One day another new student with a bad rep sheet arrives, Eagle (Takeshi Kaneshiro). He has been expelled from all his previous schools. The school dean makes it clear to Eagle that if he gets in trouble he will be expelled immediately. Eagle is put in the same class as Chi Ho, Princess and Crow. Everyone at school is afraid of him since he was rumored to have served prison time for killing someone. Eagle immediately notices that Chi Ho is being bullied by Crow and his gang on his first day. He decides to protect Chi Ho and soon the two become good friends. Chi Ho finds out about Eagle's past and realizes that his bad rep from his previous schools comes from fighting while protecting the weak from bullies.

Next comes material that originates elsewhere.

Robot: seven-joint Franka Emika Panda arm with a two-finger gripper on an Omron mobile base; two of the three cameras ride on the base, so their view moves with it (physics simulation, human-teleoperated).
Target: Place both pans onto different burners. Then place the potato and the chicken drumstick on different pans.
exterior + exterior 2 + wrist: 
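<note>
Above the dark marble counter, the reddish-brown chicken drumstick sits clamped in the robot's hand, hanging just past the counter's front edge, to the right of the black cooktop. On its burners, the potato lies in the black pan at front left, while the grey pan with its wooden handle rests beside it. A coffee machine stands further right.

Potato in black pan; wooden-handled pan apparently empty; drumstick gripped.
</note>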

Crow and his gang does not dare to offend Eagle and soon the school is no longer afraid of Crow and his gang. Crow not being able to stand that he no longer has control of school hires outside triad member Bull (Chin Ho) to teach Eagle a lesson. Bull and his gang beats up and destroys Eagle's motorbike at school. Not wanting to go through the cycle he went through in his previous schools Eagle does not fight back and decides to no longer attend school. Crow thinking he has won and rid of Eagle soon finds out his plan has backfired as Bull and his gang tell him that they want control him and the school.

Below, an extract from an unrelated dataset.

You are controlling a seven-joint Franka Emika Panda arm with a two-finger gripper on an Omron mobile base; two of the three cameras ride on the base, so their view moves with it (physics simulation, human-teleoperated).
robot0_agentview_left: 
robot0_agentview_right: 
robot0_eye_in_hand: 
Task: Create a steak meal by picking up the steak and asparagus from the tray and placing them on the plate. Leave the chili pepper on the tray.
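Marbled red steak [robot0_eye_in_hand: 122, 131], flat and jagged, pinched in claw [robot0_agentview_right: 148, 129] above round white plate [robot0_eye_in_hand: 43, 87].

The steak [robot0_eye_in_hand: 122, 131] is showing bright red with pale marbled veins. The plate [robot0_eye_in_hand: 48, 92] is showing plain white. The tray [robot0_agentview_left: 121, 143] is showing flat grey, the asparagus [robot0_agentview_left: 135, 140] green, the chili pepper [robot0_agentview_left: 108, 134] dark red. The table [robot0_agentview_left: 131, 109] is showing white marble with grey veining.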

Crow in desperate need of help teams up with Chi Ho to rebuild Eagle's motorbike and begs Eagle to return to school to help rid the Triad gang from their school. Crow, Chi Ho and some of their friends agree to meet and fight Bull and his gang under an expressway overpass to settle things. Chi Ho, Crow and their friends are no match for Bull and his gang, just when the classmates think they have lost the fight, Eagle arrives and beats up Bull and his members.

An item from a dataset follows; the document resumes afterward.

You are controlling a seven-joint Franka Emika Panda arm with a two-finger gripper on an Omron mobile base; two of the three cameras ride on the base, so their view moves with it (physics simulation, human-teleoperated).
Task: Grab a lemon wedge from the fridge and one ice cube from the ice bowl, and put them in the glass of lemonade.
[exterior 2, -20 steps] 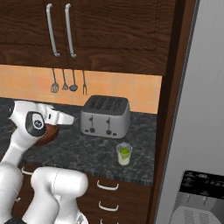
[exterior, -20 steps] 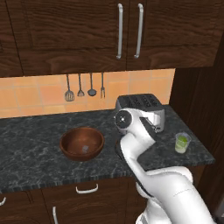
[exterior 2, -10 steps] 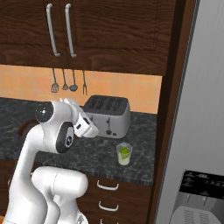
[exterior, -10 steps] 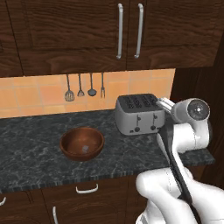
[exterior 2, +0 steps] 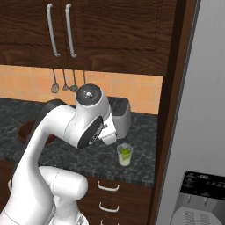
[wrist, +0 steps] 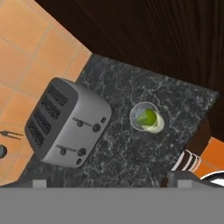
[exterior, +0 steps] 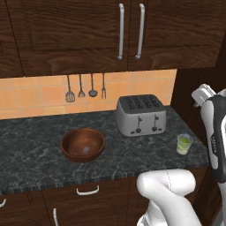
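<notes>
glass of lemonade [wrist: 147, 117] on dark counter [wrist: 131, 153] | beside grey toaster [wrist: 65, 123] | apart, upright

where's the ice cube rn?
The ice cube lies inside the ice bowl on the counter, left of the toaster in the left base view.

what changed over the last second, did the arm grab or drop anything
The arm swung from the middle of the counter, in front of the toaster, over to the right end above the glass of lemonade. The gripper stayed open and empty; nothing was grabbed or dropped. The ice bowl with its ice cube, the toaster and the glass kept their places, and the lemon wedge remained inside the glass.
</notes>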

All of the classmates become friends and the school is finally peaceful. The movie ends with all who were involve in the fight thinking they're in trouble with the school dean because of fighting with outsiders, but the school dean has decided to let it slide seeing how they were protecting the school.

==Casts==
- Jimmy Lin as Hui Chi Ho (許志浩 (Xǔ Zhìhào))
- Takeshi Kaneshiro as Eagle (老鷹 (Lǎoyīng, Eagle))
- Ruby Lin as Xin Fu "Princess" (公主 (Gōngzhǔ, Princess))
- Franco Jiang as Crow (烏鴉 (Wū​yā, Crow))
- Chin Ho (秦豪 (Qín Háo)) as Bull (鐵牛 (Tiě Niú, Iron Bull))
- Jue Ga-Lun as the class nerd
- Wong Yuk-Yin as Princess's friend
- Cheung Laap-Wai as Fatty (Crow's gang)
- Lo Suk-Fong as Homeroom teacher
- Tin Ping-Chun as School dean
- Lee Cheung-On as Chi Ho's father
- Lee Yan as Chi Ho's mother

==Facts==

cover of DVD release

- The movie was actually filmed and released in Taiwan in 1994, but due to Jimmy Lin's popularity and massive following during the mid-1990s in Hong Kong the movie was renamed and dubbed in Cantonese for release in Hong Kong in 1995.
- Jimmy Lin was the most popular teen idol in Taiwan and Hong Kong during the production of the movie.
- One of Takeshi Kaneshiro earliest films, before he became an international superstar.
- This is Ruby Lin's debut film.
- Jimmy Lin and Ruby Lin met while working together on this film and started dating in real life during filming.
- By the time the DVD was released for the movie, Jimmy Lin was serving his mandatory 2 year government army term. Takeshi Kaneshiro, who was not required to serve a Taiwan army term because he is a Japanese citizen, had surpassed Lin in popularity and his image was enlarged to show as the star on the DVD cover instead.